- TASK
Without omitting anything, write out the listing below precisely.

- SUPPLIED INFORMATION
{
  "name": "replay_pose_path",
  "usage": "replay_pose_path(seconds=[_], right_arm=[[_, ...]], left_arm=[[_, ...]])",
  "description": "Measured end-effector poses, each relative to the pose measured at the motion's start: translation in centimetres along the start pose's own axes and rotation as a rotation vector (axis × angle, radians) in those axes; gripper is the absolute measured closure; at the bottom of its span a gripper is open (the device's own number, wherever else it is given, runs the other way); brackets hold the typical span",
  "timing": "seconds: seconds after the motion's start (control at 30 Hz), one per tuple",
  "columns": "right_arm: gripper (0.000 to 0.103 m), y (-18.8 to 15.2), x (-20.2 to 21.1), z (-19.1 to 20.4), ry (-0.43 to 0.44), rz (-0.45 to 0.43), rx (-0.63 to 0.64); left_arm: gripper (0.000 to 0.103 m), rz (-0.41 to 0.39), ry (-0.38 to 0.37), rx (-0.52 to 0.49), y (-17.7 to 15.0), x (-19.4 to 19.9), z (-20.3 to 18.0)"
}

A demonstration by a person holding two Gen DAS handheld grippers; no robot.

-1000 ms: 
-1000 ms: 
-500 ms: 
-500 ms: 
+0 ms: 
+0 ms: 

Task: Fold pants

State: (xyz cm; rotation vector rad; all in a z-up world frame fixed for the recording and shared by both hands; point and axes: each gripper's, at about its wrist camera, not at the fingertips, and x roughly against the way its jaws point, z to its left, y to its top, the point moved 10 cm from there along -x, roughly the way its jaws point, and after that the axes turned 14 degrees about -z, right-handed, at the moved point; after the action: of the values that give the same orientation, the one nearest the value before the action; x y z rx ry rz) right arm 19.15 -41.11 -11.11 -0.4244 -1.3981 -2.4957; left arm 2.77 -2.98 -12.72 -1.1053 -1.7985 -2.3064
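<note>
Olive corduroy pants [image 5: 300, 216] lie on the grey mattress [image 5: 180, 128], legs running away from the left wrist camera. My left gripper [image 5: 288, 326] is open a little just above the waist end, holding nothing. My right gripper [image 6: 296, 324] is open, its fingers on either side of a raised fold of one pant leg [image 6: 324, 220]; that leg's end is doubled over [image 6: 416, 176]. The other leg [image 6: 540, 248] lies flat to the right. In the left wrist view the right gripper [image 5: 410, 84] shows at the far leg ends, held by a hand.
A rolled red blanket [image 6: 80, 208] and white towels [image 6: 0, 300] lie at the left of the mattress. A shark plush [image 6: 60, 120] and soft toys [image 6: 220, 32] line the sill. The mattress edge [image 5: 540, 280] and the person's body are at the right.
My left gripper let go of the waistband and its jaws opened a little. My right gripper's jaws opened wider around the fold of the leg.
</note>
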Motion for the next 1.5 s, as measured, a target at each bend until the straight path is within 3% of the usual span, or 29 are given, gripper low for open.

- RESPONSE AREA
{
  "name": "replay_pose_path",
  "usage": "replay_pose_path(seconds=[_], right_arm=[[_, ...]], left_arm=[[_, ...]])",
  "description": "Measured end-effector poses, each relative to the pose measured at the motion's start: translation in centimetres along the start pose's own axes and rotation as a rotation vector (axis × angle, radians) in those axes; gripper is the absolute measured closure; at the bottom of its span a gripper is open (the device's own number, wherever else it is given, runs the other way); brackets hold the typical span",
  "timing": "seconds: seconds after the motion's start (control at 30 Hz), one per tuple",
  "columns": "right_arm: gripper (0.000 to 0.103 m), y (-18.8 to 15.2), x (-20.2 to 21.1), z (-19.1 to 20.4), ry (-0.43 to 0.44), rz (-0.45 to 0.43), rx (-0.63 to 0.64); left_arm: gripper (0.000 to 0.103 m), rz (-0.41 to 0.39), ry (-0.38 to 0.37), rx (-0.52 to 0.49), y (-17.7 to 15.0), x (-19.4 to 19.9), z (-20.3 to 18.0)"
}

A demonstration by a person holding two Gen DAS handheld grippers; no robot.

-1000 ms: 
-1000 ms: 
-500 ms: 
-500 ms: 
+0 ms: 
+0 ms: 

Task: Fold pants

State: (xyz cm; rotation vector rad; all in a z-up world frame fixed for the recording and shared by both hands; point and axes: each gripper's, at about its wrist camera, not at the fingertips, and x roughly against the way its jaws point, z to its left, y to its top, the point moved 10 cm from there along -x, roughly the way its jaws point, and after that the axes turned 14 degrees about -z, right-handed, at the moved point; after the action: of the values that give the same orientation, the one nearest the value before the action; x y z rx ry rz) right arm 19.15 -41.11 -11.11 -0.4244 -1.3981 -2.4957; left arm 2.77 -2.98 -12.72 -1.1053 -1.7985 -2.3064
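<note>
Olive corduroy pants [image 5: 300, 216] lie on the grey mattress [image 5: 180, 128], legs running away from the left wrist camera. My left gripper [image 5: 288, 326] is open a little just above the waist end, holding nothing. My right gripper [image 6: 296, 324] is open, its fingers on either side of a raised fold of one pant leg [image 6: 324, 220]; that leg's end is doubled over [image 6: 416, 176]. The other leg [image 6: 540, 248] lies flat to the right. In the left wrist view the right gripper [image 5: 410, 84] shows at the far leg ends, held by a hand.
A rolled red blanket [image 6: 80, 208] and white towels [image 6: 0, 300] lie at the left of the mattress. A shark plush [image 6: 60, 120] and soft toys [image 6: 220, 32] line the sill. The mattress edge [image 5: 540, 280] and the person's body are at the right.
My left gripper let go of the waistband and its jaws opened a little. My right gripper's jaws opened wider around the fold of the leg.
</note>
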Motion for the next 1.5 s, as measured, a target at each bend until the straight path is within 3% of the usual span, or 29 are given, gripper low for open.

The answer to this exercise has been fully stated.